Baked Tomatoes with Greens and Garlic
–recipe provided by my mother, Lori Rodgers
- Slice 4 tomatoes fairly thin.
- Lightly cover with the Balsamic Vinaigrette
- Marinate in refrigerator for 24 hours.
- Place sliced marinated tomatoes on sprayed nonstick pan.
- Sauté onion, garlic and greens– sweet potato greens, spinach, or other
- Place sauté on top of tomatoes.
- Cover each tomato with mozzarella or cheese of your choice
- Lightly sprinkle with balsamic Vinaigrette
- Bake at 3:50 for 20 minute
These are fantastic and will melt in your mouth
Sweet and Savory Sweet Potato Leaves
-provided by CSA member Jana Swenson via
- 8 cups de-stemmed, torn and rinsed sweet potato leaves
- 1 tablespoons olive oil
- 1/2 small yellow onion, diced
- 1/2 tablespoon Dijon mustard
- 2 teaspoons sugar
- 1/2 tablespoon cider vinegar
- 3/4 cup vegetable or chicken stock
- 2 tablespoons dried cranberries
- 2 tablespoons crushed pecans
- 1/2 teaspoon minced garlic
Heat olive oil in a large pot over medium heat. Stir in the onion and garlic; cook and stir until the onion softens and turns translucent,about 5 min. Stir in the mustard, sugar, vinegar, and chicken stock and bring to a boil over high heat. Stir in the sweet potato leaves, cover and cook 5 min until wilted. Stir in the cranberries and continue boiling, uncovered, until the liquid has reduced by about half, and the cranberries have softened, about 15 min. Season to taste with pepper. Sprinkle with pecans before serving.
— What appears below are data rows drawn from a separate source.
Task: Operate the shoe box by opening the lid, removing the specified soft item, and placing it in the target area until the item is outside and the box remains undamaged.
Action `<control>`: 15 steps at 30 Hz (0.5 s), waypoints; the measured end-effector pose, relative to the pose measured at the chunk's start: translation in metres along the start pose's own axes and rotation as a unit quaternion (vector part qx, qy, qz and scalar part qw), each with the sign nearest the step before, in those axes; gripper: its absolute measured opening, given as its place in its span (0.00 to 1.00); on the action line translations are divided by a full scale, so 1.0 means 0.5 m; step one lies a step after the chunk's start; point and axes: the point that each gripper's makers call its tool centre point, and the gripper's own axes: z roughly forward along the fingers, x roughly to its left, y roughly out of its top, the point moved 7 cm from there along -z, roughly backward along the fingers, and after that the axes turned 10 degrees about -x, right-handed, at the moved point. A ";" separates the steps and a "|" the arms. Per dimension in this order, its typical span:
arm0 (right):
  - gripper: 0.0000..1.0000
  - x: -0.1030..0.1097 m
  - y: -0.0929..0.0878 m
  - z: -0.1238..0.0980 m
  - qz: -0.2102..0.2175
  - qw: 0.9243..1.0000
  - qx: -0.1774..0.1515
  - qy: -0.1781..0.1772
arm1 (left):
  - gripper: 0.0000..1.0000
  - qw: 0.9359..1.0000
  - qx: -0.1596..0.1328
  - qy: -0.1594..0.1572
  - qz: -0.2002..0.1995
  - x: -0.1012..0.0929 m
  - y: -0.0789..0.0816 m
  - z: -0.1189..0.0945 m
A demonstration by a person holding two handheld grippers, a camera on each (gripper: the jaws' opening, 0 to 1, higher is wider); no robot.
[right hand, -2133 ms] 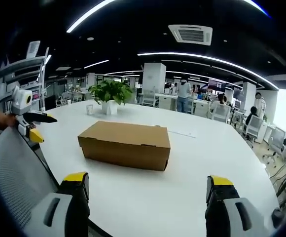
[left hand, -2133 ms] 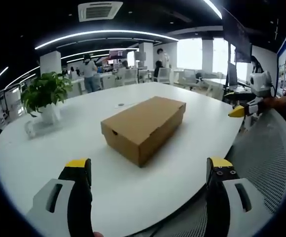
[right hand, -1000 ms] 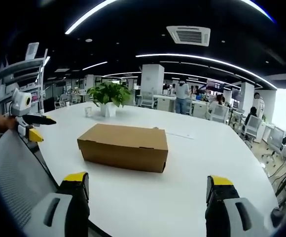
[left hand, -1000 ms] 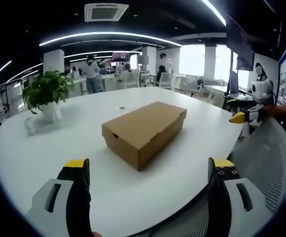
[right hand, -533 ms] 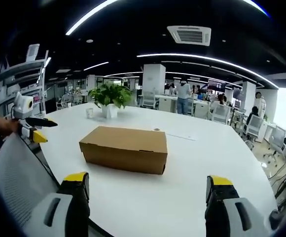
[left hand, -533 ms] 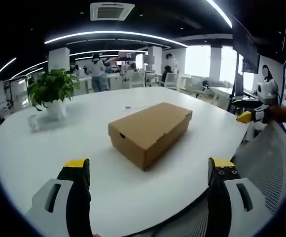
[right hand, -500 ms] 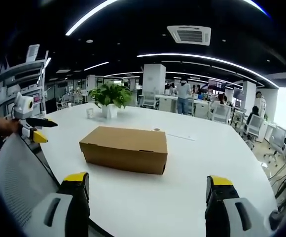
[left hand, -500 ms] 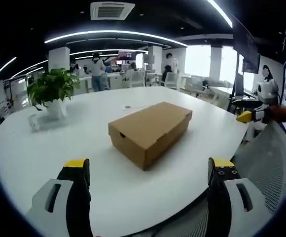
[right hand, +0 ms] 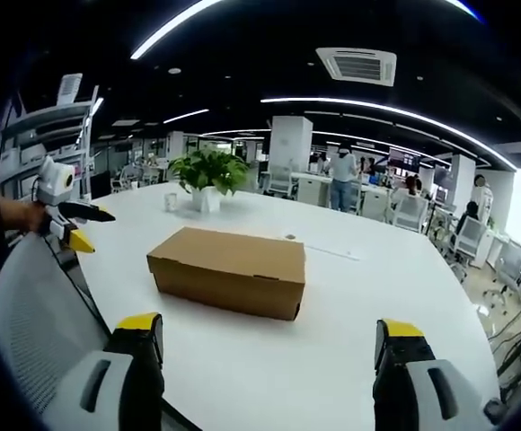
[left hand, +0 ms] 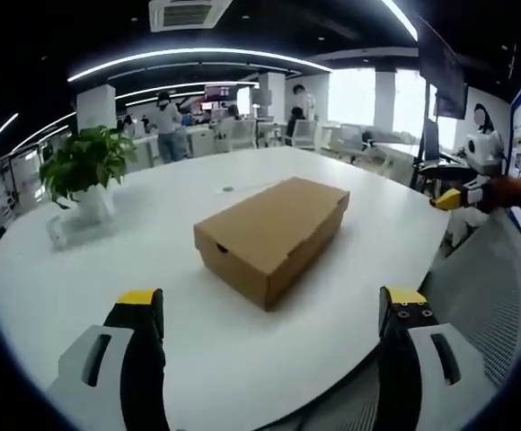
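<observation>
a: cardboard shoe box point(left hand: 272, 235) sits lid down, closed, on the white table point(left hand: 81, 278), about mid-table in the left gripper view, one short end turned toward the camera. small notch visible on that near end.

b: same in the right gripper view? box point(right hand: 229, 270) shows long side on, lid shut, well beyond the jaws.

a: yes. left gripper point(left hand: 269, 310) has its jaws wide apart, yellow-tipped, nothing between them, held near the table's near edge and well short of the box.

b: right gripper point(right hand: 265, 337) likewise, jaws spread, nothing held. it also appears at the far right of the left gripper view point(left hand: 463, 196), beyond the table edge; there i cannot tell how its jaws stand.

a: left gripper seen at the left of the right gripper view point(right hand: 70, 224), a hand behind it, also clear of the box.

b: other items: potted plant point(left hand: 84, 171) on the far left of the table, a small white cup point(right hand: 170, 202) just beside it. grey mesh chair back point(right hand: 36, 314) near the left jaw.

a: people standing point(left hand: 164, 126) and desks in the far background. soft item cannot be seen with the lid shut.
</observation>
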 end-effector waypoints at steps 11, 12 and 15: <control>0.96 -0.029 0.002 0.022 -0.005 1.000 0.003 0.006 | 0.99 1.000 0.006 -0.001 -0.004 0.016 -0.002 0.032; 0.96 -0.030 0.001 0.023 -0.004 1.000 0.003 0.006 | 0.99 1.000 0.008 -0.001 -0.004 0.017 -0.005 0.033; 0.96 -0.034 0.000 0.027 -0.005 1.000 0.001 0.007 | 0.99 1.000 0.012 -0.001 -0.006 0.023 -0.010 0.039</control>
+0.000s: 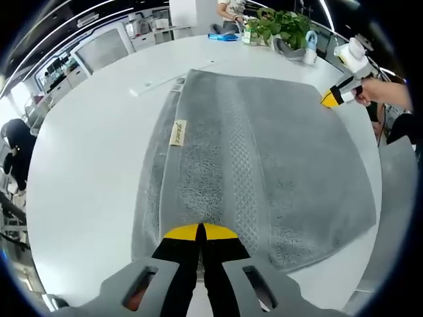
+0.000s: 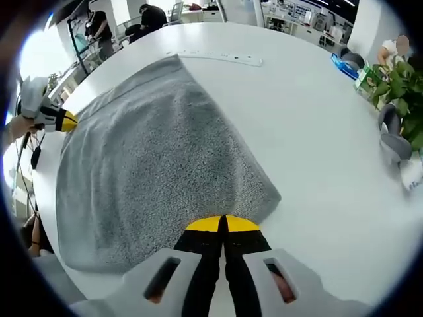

Stir-fried Sweet Potato Leaves
-recipe provided by CSA member Jana Swenson
One bunch of sweet potato leaves (volume of the untrimmed bunch was 6-10 Qt.)
1-2 hot dried red chilies
1-2 cloves of garlic
Salt, soy sauce, pepper to taste
- Fill a pot with water and put it on the stove over high heat. The pot should be large enough to hold the leaves, and there should be enough water to cover the leaves.
- Strip the leaves from the branches. The thin stems that attach the leaves to the branch are tender enough to eat, so there is no need to remove only the leaves. Wash and drain the leaves.
- Mince 1-2 cloves of garlic.
- Chop the chilies fine, and combine with the garlic.
- When the water comes to a boil, turn off the heat and carefully add the sweet potato leaves. After 2 minutes, remove and rinse with cold water. Chop the leaves. (This step was recommended by the cookbook to remove traces of natural slime from the leaves.)
- In a large skillet or wok, heat some vegetable oil over high heat. When it is hot, add the garlic and chilies. Cook for 30 seconds, stirring often.
- Add the greens, then stir-fry the mixture until the greens are tender, about 2 or 3 minutes. Add salt, pepper, soy sauce, or other flavorings to taste.
Separating the leaves from stems for some bunches of leaves can be a tedious chore, but with this particular batch of sweet potato leaves, the leaves were attached to the tough branch by a long stem, and I was able to quickly strip them using a pair of scissors.